Ten film w ogóle obsadą stoi. Na drugim planie widzimy między innymi znanego z serialu Wszyscy kochają Raymonda Raya Romano, dobre wrażenie zostawia też po sobie młoda Geraldine Viswanathan, którą niektórzy mogą kojarzyć z komedii Strażnicy cnoty. Najwięcej do zagrania miała jednak Alison Janney, laureatka Oscara za Jestem najlepsza. Ja, Tonya. Aktorka od lat gra w świetnych filmach, ale są to zazwyczaj niewielkie role.
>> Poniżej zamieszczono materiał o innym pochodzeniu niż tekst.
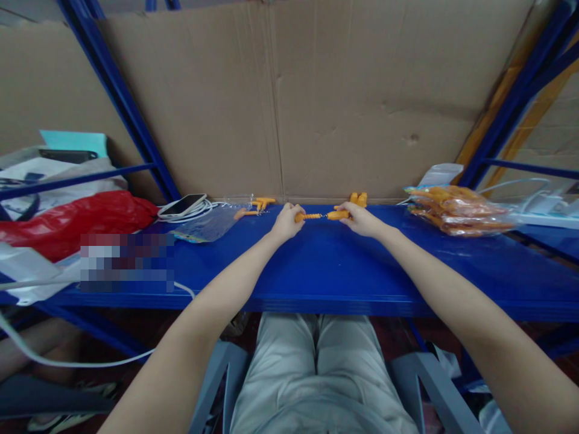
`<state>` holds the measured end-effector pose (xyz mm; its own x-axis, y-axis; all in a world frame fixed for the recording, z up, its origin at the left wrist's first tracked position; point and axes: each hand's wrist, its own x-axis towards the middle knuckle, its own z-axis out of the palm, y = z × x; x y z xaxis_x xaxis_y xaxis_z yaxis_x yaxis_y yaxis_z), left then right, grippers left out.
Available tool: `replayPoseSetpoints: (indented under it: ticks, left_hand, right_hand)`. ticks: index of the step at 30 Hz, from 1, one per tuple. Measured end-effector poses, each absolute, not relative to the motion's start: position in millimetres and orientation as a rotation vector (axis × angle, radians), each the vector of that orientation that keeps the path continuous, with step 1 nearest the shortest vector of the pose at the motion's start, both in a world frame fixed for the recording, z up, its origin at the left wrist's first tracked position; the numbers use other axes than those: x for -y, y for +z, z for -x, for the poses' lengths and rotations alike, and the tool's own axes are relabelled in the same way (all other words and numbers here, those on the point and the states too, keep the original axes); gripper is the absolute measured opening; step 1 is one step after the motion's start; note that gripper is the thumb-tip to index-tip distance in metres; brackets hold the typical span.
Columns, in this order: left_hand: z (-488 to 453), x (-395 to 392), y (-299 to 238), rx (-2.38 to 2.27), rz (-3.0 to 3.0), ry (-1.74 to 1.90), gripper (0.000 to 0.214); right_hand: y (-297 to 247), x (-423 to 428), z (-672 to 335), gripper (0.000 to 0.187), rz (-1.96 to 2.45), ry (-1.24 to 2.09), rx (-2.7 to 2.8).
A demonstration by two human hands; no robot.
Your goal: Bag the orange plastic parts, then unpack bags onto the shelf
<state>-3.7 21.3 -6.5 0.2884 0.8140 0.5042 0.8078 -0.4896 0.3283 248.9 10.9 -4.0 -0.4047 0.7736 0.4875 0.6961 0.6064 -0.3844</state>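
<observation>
My left hand (286, 223) is closed on the end of an orange twisted rod (312, 216) that looks like a plastic drill bit. Opposite it, my right hand (363, 222) grips a smooth orange plastic piece (337, 215). A thin dark spiral bit shows between the two orange parts, which lie in line just above the blue shelf; whether they are joined I cannot tell. Behind my right hand stands a yellow-orange block-shaped piece (359, 199). Left of my left hand are more orange plastic pieces (262, 205), beside a clear plastic bag (210, 222).
On the right of the blue shelf (335, 271) lies a clear bag of orange pieces (456, 210). A phone (183, 205) with a coiled white cable and a red bag (85, 217) are at the left. A cardboard panel (325, 102) closes the back, between blue posts.
</observation>
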Motion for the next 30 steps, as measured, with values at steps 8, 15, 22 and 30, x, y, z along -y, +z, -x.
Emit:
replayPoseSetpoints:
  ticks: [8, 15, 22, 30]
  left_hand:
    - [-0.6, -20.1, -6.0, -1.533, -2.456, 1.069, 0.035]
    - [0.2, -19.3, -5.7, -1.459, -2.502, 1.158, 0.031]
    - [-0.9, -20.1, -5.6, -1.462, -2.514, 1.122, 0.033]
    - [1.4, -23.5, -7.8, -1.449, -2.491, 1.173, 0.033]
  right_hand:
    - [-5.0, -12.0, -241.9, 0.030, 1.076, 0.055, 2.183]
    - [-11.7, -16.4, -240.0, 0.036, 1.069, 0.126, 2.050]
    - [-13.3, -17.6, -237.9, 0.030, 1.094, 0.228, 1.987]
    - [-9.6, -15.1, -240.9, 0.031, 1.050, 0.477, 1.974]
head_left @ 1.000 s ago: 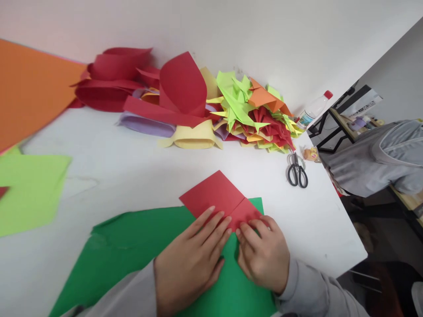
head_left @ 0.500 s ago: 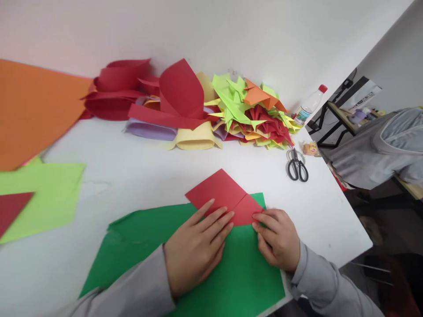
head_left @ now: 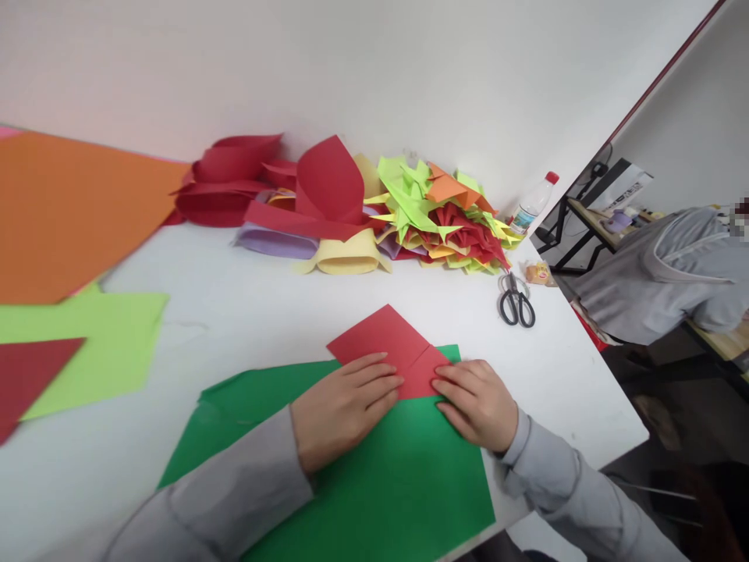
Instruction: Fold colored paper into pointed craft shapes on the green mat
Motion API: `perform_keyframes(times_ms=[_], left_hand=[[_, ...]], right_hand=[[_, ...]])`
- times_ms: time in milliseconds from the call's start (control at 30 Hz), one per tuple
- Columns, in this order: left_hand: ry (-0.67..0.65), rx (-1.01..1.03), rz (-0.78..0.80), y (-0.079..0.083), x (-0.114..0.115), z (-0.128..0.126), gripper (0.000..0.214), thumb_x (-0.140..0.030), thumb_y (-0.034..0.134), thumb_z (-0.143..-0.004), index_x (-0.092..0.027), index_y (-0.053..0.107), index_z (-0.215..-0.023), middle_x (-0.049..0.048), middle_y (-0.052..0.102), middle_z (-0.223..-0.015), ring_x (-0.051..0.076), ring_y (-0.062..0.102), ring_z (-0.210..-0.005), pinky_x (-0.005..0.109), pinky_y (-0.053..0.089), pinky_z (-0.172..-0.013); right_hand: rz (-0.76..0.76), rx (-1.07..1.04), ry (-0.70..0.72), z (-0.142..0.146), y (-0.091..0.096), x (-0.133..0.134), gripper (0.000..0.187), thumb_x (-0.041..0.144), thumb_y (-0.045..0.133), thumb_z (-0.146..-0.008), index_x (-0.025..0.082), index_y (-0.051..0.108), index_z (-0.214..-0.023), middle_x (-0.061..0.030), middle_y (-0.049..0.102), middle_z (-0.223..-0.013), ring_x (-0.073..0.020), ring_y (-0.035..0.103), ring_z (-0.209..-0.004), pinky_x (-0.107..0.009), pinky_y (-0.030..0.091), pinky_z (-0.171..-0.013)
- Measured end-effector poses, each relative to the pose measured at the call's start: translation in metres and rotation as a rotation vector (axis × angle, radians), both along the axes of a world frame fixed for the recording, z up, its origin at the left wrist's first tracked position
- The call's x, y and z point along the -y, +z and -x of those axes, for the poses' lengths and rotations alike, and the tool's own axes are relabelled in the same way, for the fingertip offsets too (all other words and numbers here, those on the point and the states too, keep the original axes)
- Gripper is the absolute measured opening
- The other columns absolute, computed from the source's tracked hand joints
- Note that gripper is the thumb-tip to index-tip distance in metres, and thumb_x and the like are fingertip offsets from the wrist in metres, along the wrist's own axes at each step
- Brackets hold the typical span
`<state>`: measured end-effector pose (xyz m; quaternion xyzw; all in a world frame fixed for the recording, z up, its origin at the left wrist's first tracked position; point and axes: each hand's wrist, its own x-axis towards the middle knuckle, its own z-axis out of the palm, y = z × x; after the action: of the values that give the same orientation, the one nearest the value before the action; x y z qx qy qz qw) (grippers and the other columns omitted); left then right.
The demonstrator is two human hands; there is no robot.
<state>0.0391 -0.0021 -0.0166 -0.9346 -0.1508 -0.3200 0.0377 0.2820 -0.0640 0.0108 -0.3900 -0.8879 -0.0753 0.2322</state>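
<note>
A folded red sheet of paper [head_left: 387, 337] lies partly on a large green sheet [head_left: 374, 488], with a crease line running across its right part. My left hand [head_left: 345, 406] rests flat on the paper's lower left, its fingers stretched out side by side and pointing right. At the paper's right corner, my right hand [head_left: 477, 402] has its fingertips bent together on the edge, the thumb side close to the green sheet. Part of the red paper's left side is hidden under my left fingers.
Along the wall sit curled red paper pieces [head_left: 331, 183] and a heap of folded colored paper [head_left: 450, 215]. Black-handled scissors [head_left: 517, 304], a small snack packet [head_left: 538, 273] and a bottle [head_left: 532, 204] are at the right. Orange [head_left: 82, 218] and lime sheets [head_left: 111, 359] lie left. A person [head_left: 655, 265] is beyond the table.
My right hand has shifted slightly left along the red paper's edge. My left fingers have drawn closer together. The view has tilted a little, so the background sits lower.
</note>
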Motion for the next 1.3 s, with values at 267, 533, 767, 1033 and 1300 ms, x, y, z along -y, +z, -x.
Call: perform_keyframes(times_ms=[267,533,767,1033,1300], left_hand=[[0.102,-0.022,-0.161,0.012,0.005,-0.017,0.028,-0.017,0.047,-0.090,-0.014,0.070,-0.074,0.0067,0.071,-0.072,0.019,0.064,-0.071,0.040,0.053,-0.083],[0.170,0.080,-0.366,0.025,0.003,-0.015,0.033,-0.006,0.038,-0.089,-0.011,0.068,-0.076,0.0081,0.069,-0.068,0.018,0.062,-0.063,0.035,0.053,-0.067],[0.160,0.138,-0.381,0.029,0.003,-0.007,0.032,-0.005,0.039,-0.088,-0.012,0.069,-0.078,0.0081,0.072,-0.074,0.021,0.064,-0.074,0.039,0.052,-0.074],[0.131,0.145,-0.414,0.031,-0.007,0.011,0.026,-0.005,0.045,-0.086,-0.011,0.068,-0.078,0.0078,0.073,-0.076,0.021,0.065,-0.076,0.041,0.053,-0.074],[0.161,0.115,-0.474,0.037,-0.019,0.031,0.018,-0.003,0.049,-0.084,-0.007,0.067,-0.085,0.0117,0.073,-0.076,0.024,0.067,-0.075,0.041,0.056,-0.070]], right_hand=[[-0.308,0.270,0.137,0.028,0.003,-0.021,0.021,0.011,0.046,-0.091,0.011,0.066,-0.088,-0.0087,0.067,-0.078,-0.0167,0.054,-0.066,-0.032,0.040,-0.056],[-0.368,0.245,0.034,0.044,0.009,-0.028,0.016,0.012,0.050,-0.089,0.012,0.064,-0.083,-0.0069,0.066,-0.078,-0.0163,0.053,-0.067,-0.033,0.037,-0.060],[-0.405,0.208,0.083,0.042,0.008,-0.030,0.015,0.010,0.049,-0.088,0.010,0.065,-0.087,-0.0090,0.068,-0.085,-0.0177,0.057,-0.073,-0.035,0.041,-0.067],[-0.423,0.159,0.050,0.034,0.005,-0.034,0.007,0.011,0.058,-0.084,0.012,0.064,-0.089,-0.0065,0.070,-0.084,-0.0153,0.057,-0.070,-0.033,0.041,-0.066],[-0.428,0.077,-0.059,0.012,0.007,-0.043,0.011,0.008,0.054,-0.084,0.014,0.061,-0.090,-0.0063,0.071,-0.080,-0.0164,0.060,-0.072,-0.034,0.042,-0.067]])
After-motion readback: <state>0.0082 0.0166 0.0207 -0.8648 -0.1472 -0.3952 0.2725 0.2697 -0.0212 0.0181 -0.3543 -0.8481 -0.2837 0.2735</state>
Ja uwielbiam ją nie tylko za pamiętne występy w Służących czy American Beauty, ale przede wszystkim za serial Mamuśka, w którym prezentuje mistrzostwo komizmu (dostała za ten występ dwie nagrody Emmy; tak zwanych telewizyjnych Oscarów ma zresztą na koncie aż siedem). Mam nadzieję, że Zła edukacja jest prognostykiem tego, że jako zdobywczyni Nagrody Akademii zachwycać będzie coraz częściej nie tylko na małym, ale i wielkim ekranie.
Jak wspomniałem wcześniej, filmu nie objęła dystrybucja kinowa. Po świetnym przyjęciu na tegorocznym festiwalu filmowym w Toronto produkcję kupiło jednak HBO. Zła edukacja do obejrzenia na ich platformie już od 26 kwietnia. Naprawdę warto!